AgentSkillsCN

pocketflow

使用PocketFlow框架构建LLM驱动的工作流——这是一个极简的Python库,可用于将AI节点串联成图与流水线。当用户想要创建AI代理、多步骤LLM流水线、代理式循环、批量处理工作流,或异步AI流程时使用。触发词包括“构建PocketFlow”“创建AI工作流”“用PocketFlow构建代理”“pocketflow”。

SKILL.md
--- frontmatter
name: pocketflow
description: Build LLM-powered workflows using the PocketFlow framework — a minimalist Python library for chaining AI nodes into graphs and pipelines. Use when the user wants to create an AI agent, multi-step LLM pipeline, agentic loop, batch processing workflow, or async AI flow. Triggers on "build a pocketflow", "create an AI workflow", "make an agent with pocketflow", "pocketflow".

PocketFlow Skill

PocketFlow is a ~100-line Python framework for building LLM workflows as graphs of nodes.

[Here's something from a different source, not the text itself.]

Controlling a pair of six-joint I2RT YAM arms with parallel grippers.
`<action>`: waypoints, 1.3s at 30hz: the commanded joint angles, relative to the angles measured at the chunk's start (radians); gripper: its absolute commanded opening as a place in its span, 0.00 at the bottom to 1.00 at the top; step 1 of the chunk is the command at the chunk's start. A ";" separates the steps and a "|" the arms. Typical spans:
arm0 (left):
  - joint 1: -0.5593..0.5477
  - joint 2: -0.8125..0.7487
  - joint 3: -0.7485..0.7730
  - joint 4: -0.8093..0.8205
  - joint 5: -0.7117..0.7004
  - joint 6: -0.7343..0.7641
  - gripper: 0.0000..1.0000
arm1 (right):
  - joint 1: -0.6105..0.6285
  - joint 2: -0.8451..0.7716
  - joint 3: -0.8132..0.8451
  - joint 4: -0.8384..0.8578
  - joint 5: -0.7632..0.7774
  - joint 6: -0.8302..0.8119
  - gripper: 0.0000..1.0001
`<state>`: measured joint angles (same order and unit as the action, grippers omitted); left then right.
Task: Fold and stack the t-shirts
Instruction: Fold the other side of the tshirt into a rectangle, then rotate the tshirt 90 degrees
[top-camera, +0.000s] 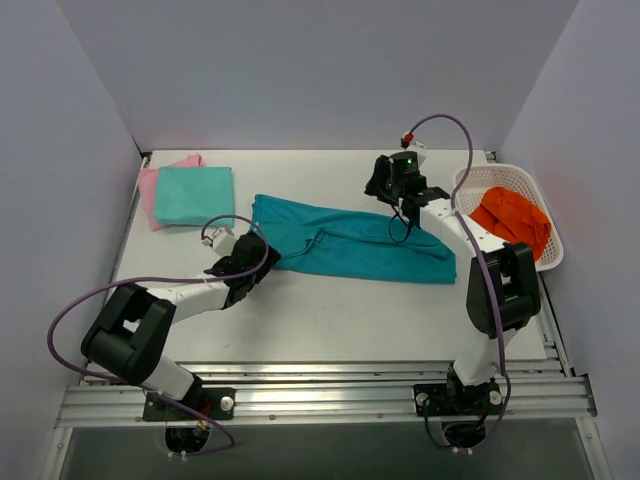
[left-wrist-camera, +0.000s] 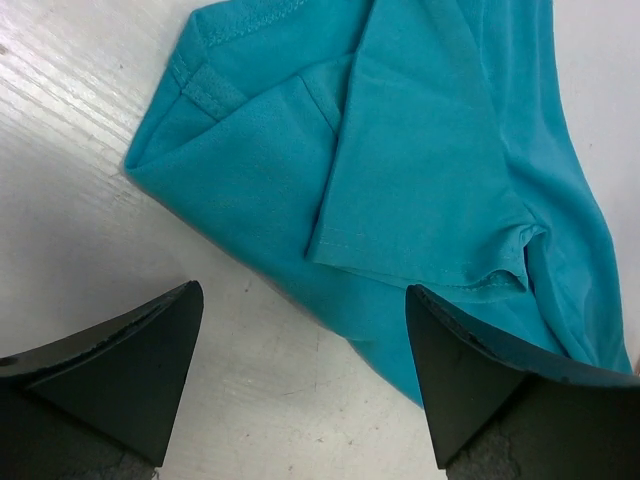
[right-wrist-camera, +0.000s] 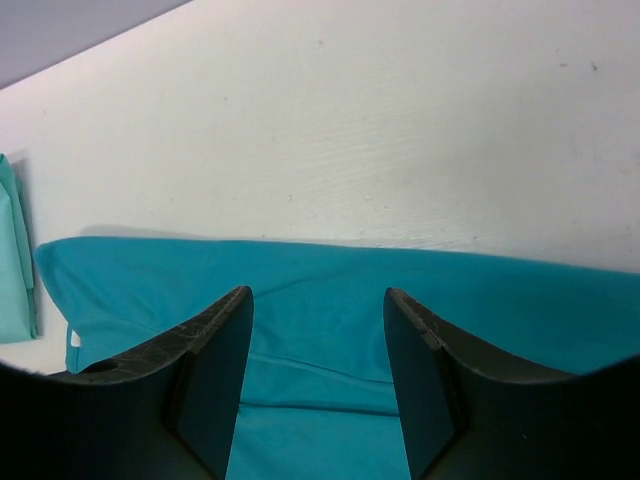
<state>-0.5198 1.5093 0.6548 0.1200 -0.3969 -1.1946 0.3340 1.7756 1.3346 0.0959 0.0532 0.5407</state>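
**benchrat:** What's on the bench right now? How many shirts?

**me:** I count three tees. The main one is a deep teal soft cotton short-sleeved t-shirt, lying in a long rumpled strip across the middle of the white table, so I'll place everything else off that. Near its left end, towards the far side, there's one lighter aqua-mint tee folded into a neat rectangle. It sits on top of one pink tee, which only shows as a border along the left and far edges. Just past the teal shirt's right end is one white plastic lattice basket with one bright orange bundle of cloth in it. I can't tell whether that's a shirt.

**benchrat:** And the two grippers?

**me:** The left gripper is at the teal shirt's left end, near side, with its jaws spread wide. A sleeve hem and a folded corner lie on the table under the gap, and it isn't gripping anything. The right gripper is above the teal shirt's far edge. Its jaws are about halfway apart, the cloth lies flat below them, and nothing is pinched there either.
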 joint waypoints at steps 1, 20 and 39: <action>-0.017 0.025 0.034 0.064 -0.037 -0.039 0.91 | -0.018 -0.064 -0.029 0.014 -0.041 -0.013 0.51; 0.078 0.268 0.284 0.099 -0.027 0.145 0.02 | -0.072 -0.123 -0.109 0.067 -0.104 0.001 0.51; 0.313 1.196 1.888 -0.454 0.481 0.513 0.34 | -0.102 -0.151 -0.166 0.119 -0.151 0.019 0.51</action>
<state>-0.2146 2.5904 2.2879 -0.1413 -0.0616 -0.7647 0.2409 1.6890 1.1801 0.1791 -0.0822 0.5541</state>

The library is bundled at scripts/pocketflow.py — copy it into the user's project.

Core Concepts

code
shared    ← dict passed through all nodes (global state)
Node      ← single step: prep → exec → post
Flow      ← graph of nodes with conditional transitions
BatchNode ← process a list of items through one node

Node Lifecycle

python
def prep(self, shared):   # read from shared, return prep_res
def exec(self, prep_res): # do the work (LLM call, API, etc.), return exec_res
def post(self, shared, prep_res, exec_res):  # write to shared, return action string

post returns an action string that determines the next node in the flow ("default", "retry", "done", etc.).

Node Types

ClassUse case
NodeSingle step with optional retries
BatchNodeRun exec() on a list of items
FlowOrchestrate nodes into a graph
BatchFlowRun a flow for each item in a batch
AsyncNodeAsync version of Node
AsyncBatchNodeAsync batch processing
AsyncParallelBatchNodeParallel async batch (asyncio.gather)
AsyncFlowAsync orchestrator

Usage Pattern

1. Copy the Library

bash
cp path/to/skills/pocketflow/scripts/pocketflow.py ./pocketflow.py

2. Build Nodes

python
from pocketflow import Node, Flow

class FetchData(Node):
    def prep(self, shared):
        return shared["query"]

    def exec(self, query):
        # call LLM or API
        return call_llm(query)

    def post(self, shared, prep_res, exec_res):
        shared["result"] = exec_res
        return "default"  # next node

class Validate(Node):
    def exec(self, prep_res):
        return check_quality(prep_res)

    def post(self, shared, prep_res, exec_res):
        return "done" if exec_res else "retry"

3. Wire the Flow

python
fetch = FetchData(max_retries=3, wait=1)
validate = Validate()

# Linear: fetch → validate
fetch >> validate

# Conditional: validate → fetch (retry) or end (done)
validate - "retry" >> fetch

flow = Flow(start=fetch)

4. Run

python
shared = {"query": "What is the capital of France?"}
flow.run(shared)
print(shared["result"])

Retry Pattern

python
class RobustLLMCall(Node):
    def __init__(self):
        super().__init__(max_retries=3, wait=2)  # 3 attempts, 2s between

    def exec(self, prompt):
        return call_llm(prompt)  # raises on failure → auto retry

    def exec_fallback(self, prep_res, exc):
        return "fallback response"  # last resort

Async Pattern

python
from pocketflow import AsyncNode, AsyncFlow

class AsyncLLMNode(AsyncNode):
    async def exec_async(self, prompt):
        return await async_llm_call(prompt)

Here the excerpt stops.